I've been to 5 stores trying to find just black contact paper, with NO luck ! They have every other color and design but no black

Been to two different miejers , wallmart, target , and lowes

Next on the hunt will be home depot , ace and aco

Any one have any other ideas?


----------



## dendroderek (Dec 3, 2009)

Maybe try a more craft oriented store... Hobby lobby?


----------



## Epiphile (Nov 12, 2009)

I found some on eBay, and if I recall correctly the shipping was reasonable.


----------



## nathan (Jul 24, 2009)

Ill add a few craft stores to the growing list great idea thanks!


----------



## JeremyHuff (Apr 22, 2008)

There seems to be a ton of places online to get it. Question though...is it a uniform black on the sticky side? Since it will be viewed through glass, is the glue noticeable?

Jeremy


----------



## nathan (Jul 24, 2009)

Im actually using it on the front of exoterras so That wouldnt matter. I just want something that looks nice and isnt the spongey kind , thats the only black stuff I found so far. I have another option if I cant find it . . .

I prefur to buy it locally so I can look at it in person


----------



## nathan (Jul 24, 2009)

MISSION ACOMPLISHED !

Found it at Aco harware, on the bottom shelf barley noticable covered in about an inch of dust! no joke lol

So instead of 3rd times the charm , the 8th store was lol

Jo-ann and Michaels didnt have any by the way


----------



## zBrinks (Jul 16, 2006)

Wish I would have noticed this sooner - that's where I've gotten mine for the last couple years. Every couple months, I have to remind them to order some in for me.


----------



## arkay (Dec 26, 2007)

In my opinion its better to get Window Film than contact paper. The window film sticks due to static electricity so you can peal it off and on as much as you want where contact paper usually is sticky and never comes off or leaves goo behind.

You can find it at Home Depot, it comes in a few different colors too...
Gila 3 Ft. x 6.5 Ft. Black Privacy Window Film - PB78 at The Home Depot


----------



## JeremyHuff (Apr 22, 2008)

arkay said:


> In my opinion its better to get Window Film than contact paper. The window film sticks due to static electricity so you can peal it off and on as much as you want where contact paper usually is sticky and never comes off or leaves goo behind.
> 
> You can find it at Home Depot, it comes in a few different colors too...
> Gila 3 Ft. x 6.5 Ft. Black Privacy Window Film - PB78 at The Home Depot


Great idea. I will try it.
Jeremy


----------



## Epiphile (Nov 12, 2009)

Arkay, is that stuff opaque? I'm not sure our Home Depots carry it here, but it sounds a lot easier to deal with than the contact paper.


----------



## Philsuma (Jul 18, 2006)

I use black contact paper on all my viv fronts...

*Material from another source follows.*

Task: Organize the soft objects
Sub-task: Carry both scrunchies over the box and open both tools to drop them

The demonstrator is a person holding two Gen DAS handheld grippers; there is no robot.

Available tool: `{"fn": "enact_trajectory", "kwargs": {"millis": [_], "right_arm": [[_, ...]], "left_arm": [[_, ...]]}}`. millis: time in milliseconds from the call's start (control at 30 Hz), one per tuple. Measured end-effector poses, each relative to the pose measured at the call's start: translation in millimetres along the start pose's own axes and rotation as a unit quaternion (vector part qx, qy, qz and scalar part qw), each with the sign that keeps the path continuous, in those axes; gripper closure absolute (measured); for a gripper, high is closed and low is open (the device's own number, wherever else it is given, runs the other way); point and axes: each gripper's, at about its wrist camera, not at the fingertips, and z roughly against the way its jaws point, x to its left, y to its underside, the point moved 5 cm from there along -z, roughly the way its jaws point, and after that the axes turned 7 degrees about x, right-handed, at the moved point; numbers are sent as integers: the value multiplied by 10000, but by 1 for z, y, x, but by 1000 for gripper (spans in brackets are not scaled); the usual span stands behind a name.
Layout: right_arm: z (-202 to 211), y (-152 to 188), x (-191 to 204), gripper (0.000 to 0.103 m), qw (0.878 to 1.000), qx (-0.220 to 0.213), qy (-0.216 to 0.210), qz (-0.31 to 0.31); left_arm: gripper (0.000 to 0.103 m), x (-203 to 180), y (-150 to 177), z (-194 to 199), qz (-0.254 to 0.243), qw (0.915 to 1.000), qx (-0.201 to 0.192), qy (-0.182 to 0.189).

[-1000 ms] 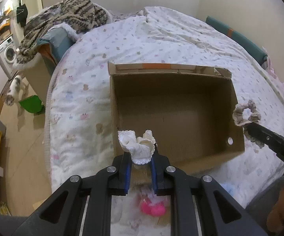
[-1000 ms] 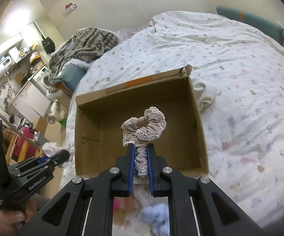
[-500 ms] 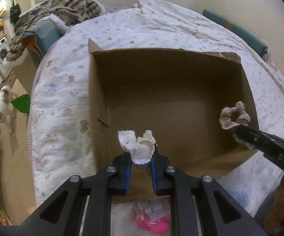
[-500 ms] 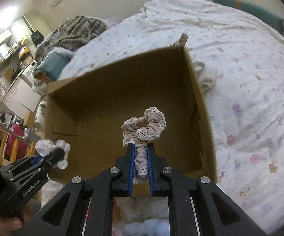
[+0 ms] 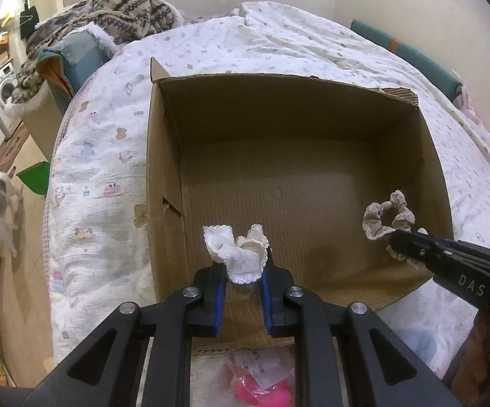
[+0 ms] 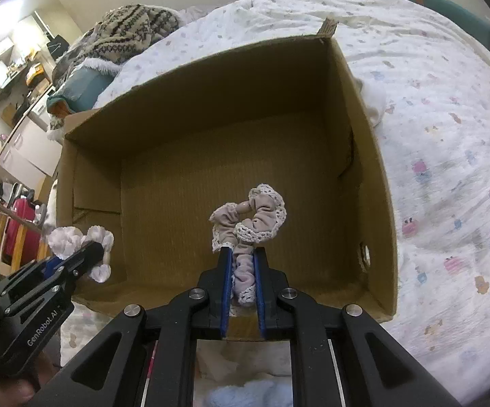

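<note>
Bedroom shot: a bed under a printed quilt carries an open cardboard box, bare inside. The left tool pinches a white lace-trimmed scrunchie over the box's near-left corner, and the right tool pinches a mauve scrunchie with crochet edging over its near edge. Both are floppy and light, so I'd guess one could snag on a pad when released, or land outside the near wall.
</note>
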Motion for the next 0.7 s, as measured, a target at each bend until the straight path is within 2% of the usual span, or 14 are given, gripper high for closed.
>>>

Amazon.com: black contact paper

it is easy to cut, peel and stick on the OUTER glass and then it peels away and is easy to discard.

It does not leave any goo, gunk or residue whatsoever...in fact, you can peel and reposition it - it's just that easy to use.

It really assists the appearence of the viv....your eyes don't hover over the orange leca or bio balls....egg crate ect. It's as if all that is invisible.


----------



## arkay (Dec 26, 2007)

The one I got is like a dark window tint. There are other colors like a frost, mirror, white, gold, and some others. It was hard to find in the store and the Home Depot people werent very helpful. I found it on an end isle near the windows and doors. It had its own little rack. Ask for Window Film. Its real easy to work with too. I've pealed mine up and down 100 times it doesnt loose its grip plus 1 small roll is supposed to cover all the windows in your house so it will cover many tanks or many replacements on a single tank.


----------